### REQUIRED ACTION
Give every line of the listing back, exactly as written.

--- INPUT DATA Enclosed Below ---

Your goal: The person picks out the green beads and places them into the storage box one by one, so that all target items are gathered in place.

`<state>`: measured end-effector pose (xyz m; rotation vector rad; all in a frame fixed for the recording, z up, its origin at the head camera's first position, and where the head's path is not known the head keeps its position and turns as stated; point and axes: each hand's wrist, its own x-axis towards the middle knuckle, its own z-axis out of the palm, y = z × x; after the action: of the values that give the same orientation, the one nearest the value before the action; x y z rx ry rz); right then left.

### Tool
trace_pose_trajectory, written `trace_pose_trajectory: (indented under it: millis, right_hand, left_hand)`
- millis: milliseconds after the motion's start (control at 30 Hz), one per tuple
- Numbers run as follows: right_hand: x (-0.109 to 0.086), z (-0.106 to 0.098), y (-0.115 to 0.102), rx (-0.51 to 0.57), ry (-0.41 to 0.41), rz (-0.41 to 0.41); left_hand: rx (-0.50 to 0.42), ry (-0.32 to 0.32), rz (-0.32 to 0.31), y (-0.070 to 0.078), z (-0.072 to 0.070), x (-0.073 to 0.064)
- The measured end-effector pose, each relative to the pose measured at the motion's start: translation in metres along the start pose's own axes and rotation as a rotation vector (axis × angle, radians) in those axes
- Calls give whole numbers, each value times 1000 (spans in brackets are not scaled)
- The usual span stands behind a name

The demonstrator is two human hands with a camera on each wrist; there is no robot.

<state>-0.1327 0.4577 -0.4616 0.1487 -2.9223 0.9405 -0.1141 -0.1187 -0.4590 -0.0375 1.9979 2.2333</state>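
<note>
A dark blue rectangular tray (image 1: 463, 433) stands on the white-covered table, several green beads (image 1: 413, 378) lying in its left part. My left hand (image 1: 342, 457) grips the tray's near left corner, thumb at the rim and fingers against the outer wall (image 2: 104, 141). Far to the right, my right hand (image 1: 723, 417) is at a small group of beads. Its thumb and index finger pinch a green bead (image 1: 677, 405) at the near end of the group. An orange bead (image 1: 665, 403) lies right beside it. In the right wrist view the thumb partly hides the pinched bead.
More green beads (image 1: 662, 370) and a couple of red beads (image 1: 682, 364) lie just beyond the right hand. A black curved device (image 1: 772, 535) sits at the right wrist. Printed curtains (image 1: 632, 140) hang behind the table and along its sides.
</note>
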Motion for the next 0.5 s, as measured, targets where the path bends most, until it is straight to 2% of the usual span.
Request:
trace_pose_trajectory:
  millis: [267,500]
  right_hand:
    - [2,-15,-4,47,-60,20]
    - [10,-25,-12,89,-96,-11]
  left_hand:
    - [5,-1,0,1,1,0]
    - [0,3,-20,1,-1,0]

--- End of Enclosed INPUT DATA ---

### TASK RESPONSE
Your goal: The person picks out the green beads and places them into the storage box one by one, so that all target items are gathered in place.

`<state>`: measured end-effector pose (xyz m; rotation vector rad; all in a frame fixed for the recording, z up, its origin at the head camera's first position, and where the head's path is not known the head keeps its position and turns as stated; point and axes: each hand's wrist, its own x-axis towards the middle knuckle, its own z-axis out of the palm, y = z × x; after the action: of the values that give the same orientation, the one nearest the value before the action; x y z rx ry rz); right then left.

### Tool
trace_pose_trajectory, written `trace_pose_trajectory: (indented under it: millis, right_hand, left_hand)`
- millis: milliseconds after the motion's start (control at 30 Hz), one per tuple
- Numbers run as follows: right_hand: x (-0.109 to 0.086), z (-0.106 to 0.098), y (-0.115 to 0.102), rx (-0.51 to 0.57), ry (-0.41 to 0.41), rz (-0.41 to 0.41); left_hand: rx (-0.50 to 0.42), ry (-0.32 to 0.32), rz (-0.32 to 0.31), y (-0.070 to 0.078), z (-0.072 to 0.070), x (-0.073 to 0.064)
- The measured end-effector pose, each relative to the pose measured at the motion's start: translation in metres along the start pose's own axes and rotation as a rotation vector (axis × angle, radians) in those axes
- Calls give whole numbers, each value times 1000 (spans in brackets are not scaled)
- The usual span stands behind a name

The demonstrator is two human hands with a camera on each wrist; there is no robot.

<state>-0.1327 0.4577 -0.4616 0.1487 -2.9223 0.9405 -0.1141 -0.1187 -0.4590 -0.0375 1.9979 2.2333</state>
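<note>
A dark blue rectangular tray (image 1: 463, 433) stands on the white-covered table, several green beads (image 1: 413, 378) lying in its left part. My left hand (image 1: 342, 457) grips the tray's near left corner, thumb at the rim and fingers against the outer wall (image 2: 104, 141). Far to the right, my right hand (image 1: 723, 417) is at a small group of beads. Its thumb and index finger pinch a green bead (image 1: 677, 405) at the near end of the group. An orange bead (image 1: 665, 403) lies right beside it. In the right wrist view the thumb partly hides the pinched bead.
More green beads (image 1: 662, 370) and a couple of red beads (image 1: 682, 364) lie just beyond the right hand. A black curved device (image 1: 772, 535) sits at the right wrist. Printed curtains (image 1: 632, 140) hang behind the table and along its sides.
</note>
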Motion for the next 0.5 s, as measured, targets where the path bends most, until it is straight to 2% of the usual span.
Request:
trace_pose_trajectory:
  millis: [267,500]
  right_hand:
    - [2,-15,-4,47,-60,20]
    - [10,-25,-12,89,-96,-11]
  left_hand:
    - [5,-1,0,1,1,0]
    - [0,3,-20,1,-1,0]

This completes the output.